**Problem description**. Reproduce word for word the lines between those holding "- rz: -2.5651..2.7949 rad" and "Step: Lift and", inclusive, and nothing else from the data below.

**Saved entries**.
—————

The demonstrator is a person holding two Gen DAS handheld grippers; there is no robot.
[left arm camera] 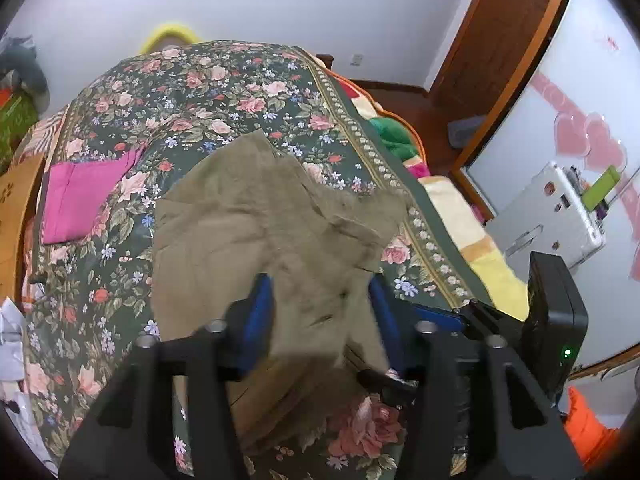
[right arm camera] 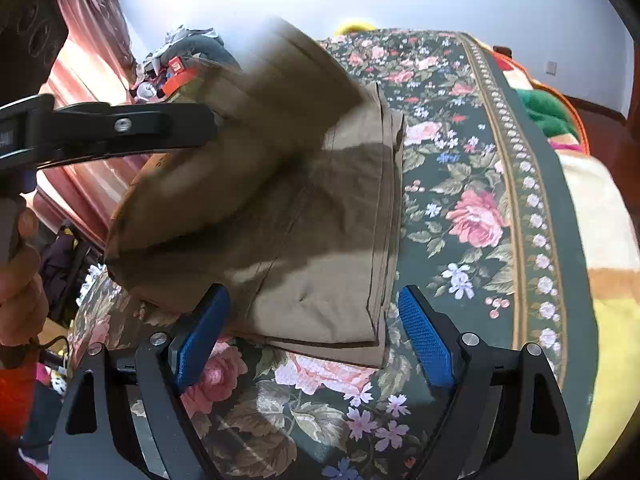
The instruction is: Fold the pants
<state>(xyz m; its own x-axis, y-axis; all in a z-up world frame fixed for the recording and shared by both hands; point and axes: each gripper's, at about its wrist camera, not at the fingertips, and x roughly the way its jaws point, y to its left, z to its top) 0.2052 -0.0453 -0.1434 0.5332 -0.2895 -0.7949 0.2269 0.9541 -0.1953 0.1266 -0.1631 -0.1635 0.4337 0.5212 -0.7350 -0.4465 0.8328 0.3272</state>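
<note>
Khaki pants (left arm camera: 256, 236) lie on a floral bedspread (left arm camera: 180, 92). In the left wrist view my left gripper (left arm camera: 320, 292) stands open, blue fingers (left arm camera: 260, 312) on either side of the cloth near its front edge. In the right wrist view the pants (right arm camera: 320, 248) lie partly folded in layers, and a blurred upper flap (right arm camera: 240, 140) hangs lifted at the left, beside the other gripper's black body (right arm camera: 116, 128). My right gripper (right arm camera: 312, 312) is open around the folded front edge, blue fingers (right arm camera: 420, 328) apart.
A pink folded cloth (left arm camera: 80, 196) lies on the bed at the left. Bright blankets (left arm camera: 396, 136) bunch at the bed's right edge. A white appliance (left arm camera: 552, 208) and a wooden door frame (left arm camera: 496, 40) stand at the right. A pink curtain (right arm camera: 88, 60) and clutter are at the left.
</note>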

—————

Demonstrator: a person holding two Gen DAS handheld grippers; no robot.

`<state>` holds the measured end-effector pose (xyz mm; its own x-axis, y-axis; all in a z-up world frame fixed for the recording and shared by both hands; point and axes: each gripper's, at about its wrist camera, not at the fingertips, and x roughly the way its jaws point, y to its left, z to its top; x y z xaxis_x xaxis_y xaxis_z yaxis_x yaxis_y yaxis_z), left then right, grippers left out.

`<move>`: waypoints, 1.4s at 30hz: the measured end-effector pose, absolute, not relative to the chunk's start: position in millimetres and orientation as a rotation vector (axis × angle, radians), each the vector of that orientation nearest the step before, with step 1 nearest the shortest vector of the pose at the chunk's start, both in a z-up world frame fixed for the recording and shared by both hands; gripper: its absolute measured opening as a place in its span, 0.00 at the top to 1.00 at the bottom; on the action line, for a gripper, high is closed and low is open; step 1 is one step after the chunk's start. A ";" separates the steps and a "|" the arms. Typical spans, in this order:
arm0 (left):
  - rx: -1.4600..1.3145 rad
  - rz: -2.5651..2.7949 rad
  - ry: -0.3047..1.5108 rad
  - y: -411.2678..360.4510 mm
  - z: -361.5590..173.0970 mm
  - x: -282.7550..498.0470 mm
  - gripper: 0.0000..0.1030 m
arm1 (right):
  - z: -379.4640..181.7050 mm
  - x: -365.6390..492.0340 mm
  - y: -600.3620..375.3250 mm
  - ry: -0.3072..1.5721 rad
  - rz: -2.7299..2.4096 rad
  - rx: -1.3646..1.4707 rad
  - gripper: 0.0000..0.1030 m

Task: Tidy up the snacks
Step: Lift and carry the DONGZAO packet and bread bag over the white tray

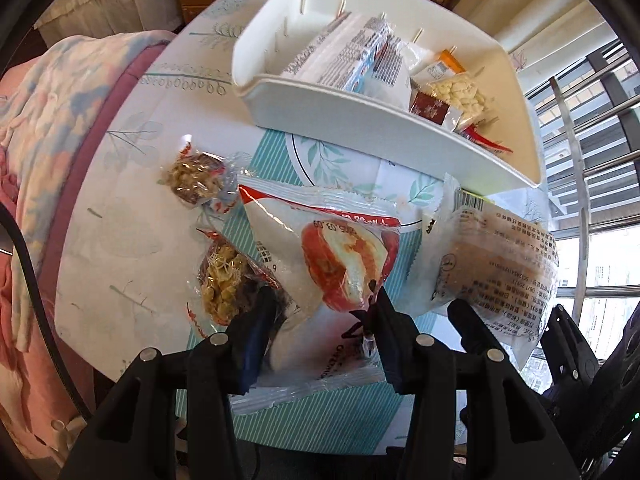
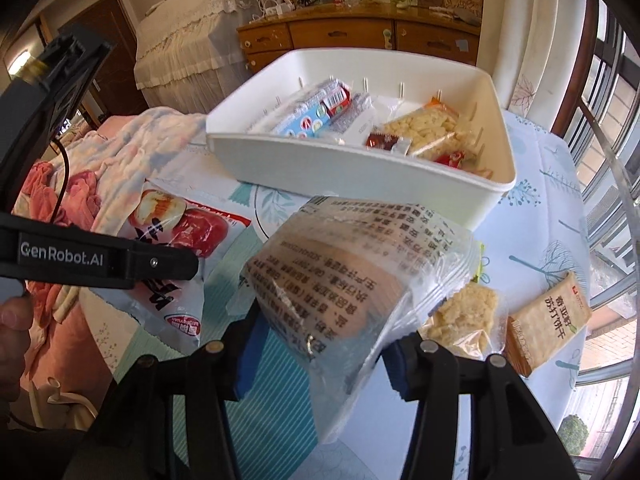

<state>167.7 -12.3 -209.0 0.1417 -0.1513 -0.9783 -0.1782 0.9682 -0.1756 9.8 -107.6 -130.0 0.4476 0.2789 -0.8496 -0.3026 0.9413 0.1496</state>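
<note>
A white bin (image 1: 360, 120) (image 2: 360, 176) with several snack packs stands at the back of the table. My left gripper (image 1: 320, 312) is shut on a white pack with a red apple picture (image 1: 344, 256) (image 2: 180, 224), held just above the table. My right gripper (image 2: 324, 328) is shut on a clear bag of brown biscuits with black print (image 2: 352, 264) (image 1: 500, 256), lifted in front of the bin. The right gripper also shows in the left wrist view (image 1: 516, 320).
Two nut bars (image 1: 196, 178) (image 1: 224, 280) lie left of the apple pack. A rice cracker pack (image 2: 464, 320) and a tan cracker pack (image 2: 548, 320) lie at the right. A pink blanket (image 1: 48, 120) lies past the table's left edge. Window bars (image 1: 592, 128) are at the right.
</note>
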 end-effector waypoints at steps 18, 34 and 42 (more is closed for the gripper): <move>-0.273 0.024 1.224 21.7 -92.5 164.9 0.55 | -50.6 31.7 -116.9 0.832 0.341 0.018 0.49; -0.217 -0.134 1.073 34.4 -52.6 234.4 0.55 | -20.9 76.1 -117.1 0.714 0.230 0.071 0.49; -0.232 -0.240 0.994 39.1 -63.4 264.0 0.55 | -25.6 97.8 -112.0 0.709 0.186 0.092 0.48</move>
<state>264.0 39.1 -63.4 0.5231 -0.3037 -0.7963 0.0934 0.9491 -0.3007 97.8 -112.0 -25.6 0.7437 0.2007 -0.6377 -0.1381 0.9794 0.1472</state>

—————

**Your solution**.
  - rz: -2.5651..2.7949 rad
  - ry: -0.3047..1.5108 rad
  - y: -411.2678..360.4510 mm
  - z: -361.5590..173.0970 mm
  - x: -282.7550..498.0470 mm
  - gripper: 0.0000..0.1030 m
arm1 (right):
  - z: -379.4640..181.7050 mm
  - x: -365.6390..492.0340 mm
  - y: -600.3620..375.3250 mm
  - ry: -0.3072..1.5721 rad
  - rz: -2.7299..2.4096 rad
  - rx: -1.3646..1.4707 rad
  - gripper: 0.0000..0.1030 m

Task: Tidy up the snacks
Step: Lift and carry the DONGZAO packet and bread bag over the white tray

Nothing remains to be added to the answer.